The Bush explosion of government spending needs more exploration. Heritage has put together a PDF document you can find here with all the relevant facts – from the government’s own records. Some data: Washington now spends a record $22,000 a year per household. Defense and 9/11-related spending accounted for less than half the growth in spending between 2001 and 2003. Overall federal spending is accelerating in Bush’s second term, not declining as he promised. Entitlement spending is set to explode in the next decade or so – requiring massive spending cuts, huge tax hikes, or real entitlement reform. Bush has made the entitlement problem far worse rather than better in his first five years. Under the post-1994 Republican Congress, pork barrel spending has gone from around $10 billion to $25 billion today. The number of “earmarks” under today’s Republicans has gone from 1,439 in 1995 to 13,999 this year so far. The feds cannot account for $24.5 billion spent in 2003. This is what big government conservatism does for you. Happy now?

IRAQ AND VIETNAM

Zawahiri is banking on the analogy to bring victory to the Islamo-fascists. Former secretary of defense, Melvin Laird, has other ideas about how to win long-term in the region. I’m with Laird. He’s also candid about the Bush administration’s horrifying embrace of detainee abuse:

For me, the alleged prison scandals reported to have occurred in Iraq, in Afghanistan, and at Guantanamo Bay have been a disturbing reminder of the mistreatment of our own POWs by North Vietnam … The minute we begin to deport prisoners to other nations where they can legally be tortured, when we hold people without charges or trial, when we move prisoners around to avoid the prying inspections of the Red Cross, when prisoners die inexplicably on our watch, we are on a slippery slope toward the inhumanity that we deplore.

Amen.

EMAIL OF THE DAY II

“The email you posted re: Gonzales’s qualification is ridiculous. Whether or not he’s qualified in some absolute sense — a point I don’t wish to engage with — I think it’s hard to say that his record is qualitatively different from Miers’s. Your emailer, of course, tries to dismiss the fact that he had a stronger education and that he was a Texas Supreme Court judge. “Token year,” indeed.
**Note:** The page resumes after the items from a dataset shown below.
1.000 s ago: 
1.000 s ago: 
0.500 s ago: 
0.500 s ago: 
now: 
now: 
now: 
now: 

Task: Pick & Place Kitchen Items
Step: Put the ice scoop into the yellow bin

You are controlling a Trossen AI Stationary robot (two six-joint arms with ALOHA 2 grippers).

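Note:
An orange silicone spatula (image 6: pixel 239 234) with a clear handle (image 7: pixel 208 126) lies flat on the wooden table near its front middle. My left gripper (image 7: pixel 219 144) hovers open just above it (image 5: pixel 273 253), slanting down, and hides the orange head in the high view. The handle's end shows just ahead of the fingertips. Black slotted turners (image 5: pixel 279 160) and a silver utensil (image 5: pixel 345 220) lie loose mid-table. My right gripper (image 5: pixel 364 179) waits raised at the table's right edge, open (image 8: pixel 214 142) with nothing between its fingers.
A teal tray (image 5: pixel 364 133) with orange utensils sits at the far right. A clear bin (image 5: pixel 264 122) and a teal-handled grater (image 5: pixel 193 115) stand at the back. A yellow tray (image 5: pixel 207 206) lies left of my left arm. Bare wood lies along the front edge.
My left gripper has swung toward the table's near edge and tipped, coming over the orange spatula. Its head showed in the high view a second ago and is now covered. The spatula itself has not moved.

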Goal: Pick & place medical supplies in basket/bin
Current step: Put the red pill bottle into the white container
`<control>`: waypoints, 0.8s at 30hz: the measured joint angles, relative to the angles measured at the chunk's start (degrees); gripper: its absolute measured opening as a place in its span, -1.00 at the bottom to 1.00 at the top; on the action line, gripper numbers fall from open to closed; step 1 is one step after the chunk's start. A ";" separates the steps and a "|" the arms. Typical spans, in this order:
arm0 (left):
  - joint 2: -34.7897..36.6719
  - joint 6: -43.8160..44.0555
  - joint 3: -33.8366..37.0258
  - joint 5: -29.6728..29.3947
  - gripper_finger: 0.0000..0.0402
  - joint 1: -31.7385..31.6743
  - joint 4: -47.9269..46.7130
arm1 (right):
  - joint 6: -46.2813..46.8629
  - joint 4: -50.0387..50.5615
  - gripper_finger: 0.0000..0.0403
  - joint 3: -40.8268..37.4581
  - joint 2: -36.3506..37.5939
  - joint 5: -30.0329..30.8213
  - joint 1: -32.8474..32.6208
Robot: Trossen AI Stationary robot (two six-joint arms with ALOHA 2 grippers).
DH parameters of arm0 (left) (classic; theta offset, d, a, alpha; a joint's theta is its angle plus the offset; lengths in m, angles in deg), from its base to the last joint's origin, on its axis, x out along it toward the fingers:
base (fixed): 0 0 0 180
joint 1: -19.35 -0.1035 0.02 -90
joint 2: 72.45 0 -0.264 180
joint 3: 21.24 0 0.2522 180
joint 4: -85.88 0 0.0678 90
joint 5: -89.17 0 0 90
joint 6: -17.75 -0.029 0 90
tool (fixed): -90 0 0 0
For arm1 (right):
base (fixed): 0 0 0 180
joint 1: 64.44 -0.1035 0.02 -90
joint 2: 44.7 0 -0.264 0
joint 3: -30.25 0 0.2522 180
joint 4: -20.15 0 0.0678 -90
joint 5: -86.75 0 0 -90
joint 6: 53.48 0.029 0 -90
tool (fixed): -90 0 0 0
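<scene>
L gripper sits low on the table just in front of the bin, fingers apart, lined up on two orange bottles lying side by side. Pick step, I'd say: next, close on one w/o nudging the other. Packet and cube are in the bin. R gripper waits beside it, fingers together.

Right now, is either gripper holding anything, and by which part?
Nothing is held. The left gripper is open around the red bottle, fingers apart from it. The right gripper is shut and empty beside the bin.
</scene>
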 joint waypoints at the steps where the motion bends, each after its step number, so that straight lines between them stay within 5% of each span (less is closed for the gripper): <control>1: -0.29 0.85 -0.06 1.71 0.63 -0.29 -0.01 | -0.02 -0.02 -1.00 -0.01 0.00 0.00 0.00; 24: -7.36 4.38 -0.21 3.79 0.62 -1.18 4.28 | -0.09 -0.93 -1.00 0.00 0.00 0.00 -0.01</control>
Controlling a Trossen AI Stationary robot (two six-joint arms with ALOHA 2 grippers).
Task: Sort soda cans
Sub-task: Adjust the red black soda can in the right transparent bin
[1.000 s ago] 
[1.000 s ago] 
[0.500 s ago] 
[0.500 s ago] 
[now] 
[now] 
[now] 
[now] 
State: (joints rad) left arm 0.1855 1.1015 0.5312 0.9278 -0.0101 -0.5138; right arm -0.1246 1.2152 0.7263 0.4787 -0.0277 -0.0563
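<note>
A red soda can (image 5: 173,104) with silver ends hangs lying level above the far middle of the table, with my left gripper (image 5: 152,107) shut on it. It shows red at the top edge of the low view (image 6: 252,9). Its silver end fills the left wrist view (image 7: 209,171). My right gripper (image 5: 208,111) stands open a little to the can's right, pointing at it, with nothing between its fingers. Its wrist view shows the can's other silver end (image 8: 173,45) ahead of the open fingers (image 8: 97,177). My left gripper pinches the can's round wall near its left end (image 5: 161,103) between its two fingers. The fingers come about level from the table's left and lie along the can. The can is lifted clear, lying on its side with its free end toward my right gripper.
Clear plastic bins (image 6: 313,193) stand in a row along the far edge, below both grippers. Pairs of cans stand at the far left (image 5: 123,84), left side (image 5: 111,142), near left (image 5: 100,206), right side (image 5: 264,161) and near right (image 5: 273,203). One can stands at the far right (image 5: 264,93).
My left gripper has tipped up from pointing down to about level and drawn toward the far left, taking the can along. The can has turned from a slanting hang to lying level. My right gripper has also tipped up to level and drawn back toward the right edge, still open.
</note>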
But rather than trying to ignore his qualifications, let’s lay them out:

– Attorney General
– Texas Supreme Court judge
– Adjunct law professor
– Secretary of State of Texas
– Rice, Harvard Law graduate

So let’s line those up:
– while Miers was White House Counsel, Gonzales was AG
– while Miers was a staff secretary, Gonzales was White House Counsel
– while Miers was heading up the Texas State lotto, Gonzales was a Texas Supreme Court judge and Texas Secretary of State
– both of them were in private practice roughly comparable times; my understanding is that Vinson & Elkins, Gonzales’s firm, may have been slightly more prestigious, but let’s call this a wash, or in Miers’s favor, since she headed up the firm while Gonzales was merely a partner; both received numerous accolades, etc.; Miers may win out slightly here
– while Miers was at SMU Law, Gonzales was at Harvard Law
– while Miers was at SMU, Gonzales was at Rice

Now, I don’t want to weigh in on the absolute qualifications of either candidate, and I don’t know how much you can say about how good a justice someone will make from his c.v. But Gonzales has judicial experience, high-level policy-making experience (for what it’s worth), and experience dealing with the very best legal minds (whether when collaborating with other Texas Supreme Court judges, when heading up the Justice Departmnet, or when studying under Harvard Law professors).

I think it does an extreme disservice to the concept of (paper) merit to equate these two records. Maybe your emailer thinks Gonzales has been a slouch in his jobs, while Miers has been an ace. But he suggests that we should look only at their paper experience, and that from that they are roughly equivalent. That argument is flat out wrong.”